Fueron inspeccionando la casa muy despacio. No podían correr el riesgo de pasar por alto nada, aunque les llevase todo el día. Cuando terminaran, parecería que por allí hubiese pasado un tornado, pero Patrik sabía qué buscaban y estaba seguro de que estaría en algún lugar. No pensaba marcharse hasta haber dado con ello.

—¿Qué tal va eso?

Se dio la vuelta al oír la voz de Martin en la entrada.

—Vamos por la mitad del sótano, más o menos. Nada por ahora. ¿Y vosotros?

—Pues el ataúd está en camino. Vaya una experiencia surrealista, por cierto.

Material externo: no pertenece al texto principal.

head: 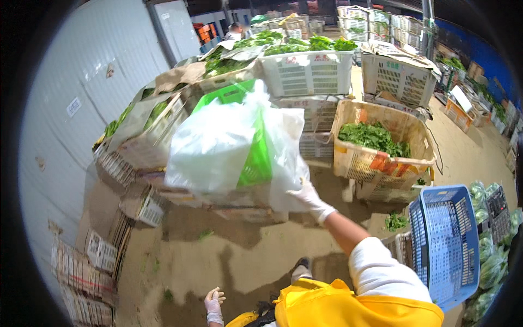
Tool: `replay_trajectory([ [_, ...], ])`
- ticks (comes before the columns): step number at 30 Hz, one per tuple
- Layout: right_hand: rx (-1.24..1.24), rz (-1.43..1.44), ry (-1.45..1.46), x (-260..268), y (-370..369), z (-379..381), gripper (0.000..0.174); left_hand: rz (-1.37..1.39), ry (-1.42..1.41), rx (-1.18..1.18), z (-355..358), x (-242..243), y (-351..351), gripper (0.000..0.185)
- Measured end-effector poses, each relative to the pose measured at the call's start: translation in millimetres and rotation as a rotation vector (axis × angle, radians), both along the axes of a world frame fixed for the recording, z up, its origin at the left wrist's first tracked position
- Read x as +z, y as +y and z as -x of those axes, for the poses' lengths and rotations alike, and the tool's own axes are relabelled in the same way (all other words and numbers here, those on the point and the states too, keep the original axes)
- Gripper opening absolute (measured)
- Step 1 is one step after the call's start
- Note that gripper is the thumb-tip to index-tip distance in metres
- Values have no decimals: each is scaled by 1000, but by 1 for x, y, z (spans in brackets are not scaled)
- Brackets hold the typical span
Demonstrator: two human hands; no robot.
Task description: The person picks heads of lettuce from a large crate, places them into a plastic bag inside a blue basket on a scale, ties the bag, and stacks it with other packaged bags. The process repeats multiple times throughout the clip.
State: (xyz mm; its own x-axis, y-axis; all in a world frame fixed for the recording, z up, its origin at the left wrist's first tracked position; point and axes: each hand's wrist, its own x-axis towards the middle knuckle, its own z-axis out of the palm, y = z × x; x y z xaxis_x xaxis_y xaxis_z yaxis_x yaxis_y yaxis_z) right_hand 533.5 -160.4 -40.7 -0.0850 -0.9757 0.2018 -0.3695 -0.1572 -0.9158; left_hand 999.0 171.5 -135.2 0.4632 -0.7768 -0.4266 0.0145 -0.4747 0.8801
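My right hand (308, 199), in a thin white glove, reaches forward to the lower right edge of a pile of translucent white plastic bags (216, 143). Its fingers touch the plastic there; whether they pinch it I cannot tell. Beneath the plastic is a bright green crate (222, 96), partly covered, with its rim showing at the back. A green patch also shows in a gap of the plastic. Low in the view, my left hand (214, 303), gloved too, hangs over the floor with loosely curled fingers and nothing in it.
Crates of leafy greens (306, 71) stand stacked behind the bags. To the right is a stained white crate (382, 151) with greens inside. Nearer me stands a blue crate (445, 241) beside bagged vegetables (492, 265). Flattened crates (83, 265) line the left wall. A person (235, 32) is far back.
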Motion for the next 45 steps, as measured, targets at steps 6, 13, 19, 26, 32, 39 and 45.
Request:
replay_trajectory([
  [6,-126,-305,389,-2,-96,-34,65,342,-220,-350,87,125,-195,22],
  [13,35,-253,1,49,-49,1,27,837,-392,-824,203,294,-405,20],
  [19,45,-78,-434,82,-19,-9,33,1244,-1122,-1279,283,296,-626,30],
  [26,-11,-117,80,71,36,7,25,1002,-1947,-1460,343,239,-772,55],
  [32,-745,-213,-381,-10,225,-25,32,1099,-1359,-1679,402,233,-664,60],
  [39,-1299,178,-853,14,315,-93,24,529,-617,-2398,419,255,-529,69],
  [45,-1500,411,-266,112,244,-114,30,-816,260,-2876,420,240,-418,78],
])
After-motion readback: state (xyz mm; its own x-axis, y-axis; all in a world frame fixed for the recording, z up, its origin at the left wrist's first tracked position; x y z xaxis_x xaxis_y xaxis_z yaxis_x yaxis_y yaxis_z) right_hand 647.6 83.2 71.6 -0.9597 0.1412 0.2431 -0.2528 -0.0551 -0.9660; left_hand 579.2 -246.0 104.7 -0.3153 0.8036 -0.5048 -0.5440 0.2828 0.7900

—Sí, ten por seguro que la escena se te aparecerá tarde o temprano en alguna pesadilla. Yo he tenido un par de ellas con manos de esqueleto que salían del féretro y cosas así.

—¡Déjalo, anda! —le rogó Martin con una mueca—. ¿Aún no habéis encontrado nada? —le dijo entre preguntando y constatando, a modo de subterfugio para ahuyentar las imágenes que Patrik acababa de evocarle.

—No, nada —respondió Patrik frustrado—. Pero tiene que estar aquí, lo presiento.

—Yo siempre he pensado que tenías un marcado rasgo femenino, así que será eso, intuición femenina —le dijo Martin sonriente.

—Anda, ve a hacer algo de provecho en lugar de dedicarte a insultar mi masculinidad.